#### [Supplied information]
----------

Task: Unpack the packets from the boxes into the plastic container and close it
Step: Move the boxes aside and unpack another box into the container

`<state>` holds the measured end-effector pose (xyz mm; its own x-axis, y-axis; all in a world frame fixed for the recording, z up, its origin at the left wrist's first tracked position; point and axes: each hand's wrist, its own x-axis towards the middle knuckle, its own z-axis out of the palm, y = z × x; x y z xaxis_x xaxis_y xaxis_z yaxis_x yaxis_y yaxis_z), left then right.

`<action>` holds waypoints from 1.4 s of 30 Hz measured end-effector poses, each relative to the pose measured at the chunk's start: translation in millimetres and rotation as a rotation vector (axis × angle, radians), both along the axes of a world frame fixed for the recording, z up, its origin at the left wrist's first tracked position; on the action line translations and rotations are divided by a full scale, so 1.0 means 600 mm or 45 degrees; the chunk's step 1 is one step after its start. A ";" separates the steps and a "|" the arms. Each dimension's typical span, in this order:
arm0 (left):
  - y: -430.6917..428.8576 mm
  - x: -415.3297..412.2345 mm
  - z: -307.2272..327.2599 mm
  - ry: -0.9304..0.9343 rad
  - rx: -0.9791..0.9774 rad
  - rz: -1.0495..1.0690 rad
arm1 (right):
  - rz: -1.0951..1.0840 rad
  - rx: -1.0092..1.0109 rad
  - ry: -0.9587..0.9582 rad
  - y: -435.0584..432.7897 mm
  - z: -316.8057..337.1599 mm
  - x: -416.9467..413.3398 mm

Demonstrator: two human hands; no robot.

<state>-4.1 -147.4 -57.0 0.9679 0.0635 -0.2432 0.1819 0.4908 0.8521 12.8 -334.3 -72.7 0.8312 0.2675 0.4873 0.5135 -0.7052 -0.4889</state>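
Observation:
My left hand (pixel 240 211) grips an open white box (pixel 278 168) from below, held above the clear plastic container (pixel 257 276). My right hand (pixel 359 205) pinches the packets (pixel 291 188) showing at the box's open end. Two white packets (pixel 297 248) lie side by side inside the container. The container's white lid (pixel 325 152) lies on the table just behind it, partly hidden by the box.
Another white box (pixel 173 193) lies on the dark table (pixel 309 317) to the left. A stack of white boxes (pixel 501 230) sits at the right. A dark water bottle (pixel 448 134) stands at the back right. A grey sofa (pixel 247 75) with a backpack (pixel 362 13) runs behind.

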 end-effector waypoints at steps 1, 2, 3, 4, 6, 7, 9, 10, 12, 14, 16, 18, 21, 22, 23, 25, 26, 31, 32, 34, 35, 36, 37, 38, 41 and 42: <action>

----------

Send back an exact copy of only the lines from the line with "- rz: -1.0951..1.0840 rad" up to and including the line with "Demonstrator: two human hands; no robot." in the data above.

  - rz: -1.0951..1.0840 rad
  - rx: -1.0092..1.0109 rad
  - ry: -0.9587..0.9582 rad
  - y: -435.0584..432.7897 mm
  - z: -316.8057..337.1599 mm
  - x: -416.9467..413.3398 mm

Demonstrator: two human hands; no robot.

What was asked now has a complete answer.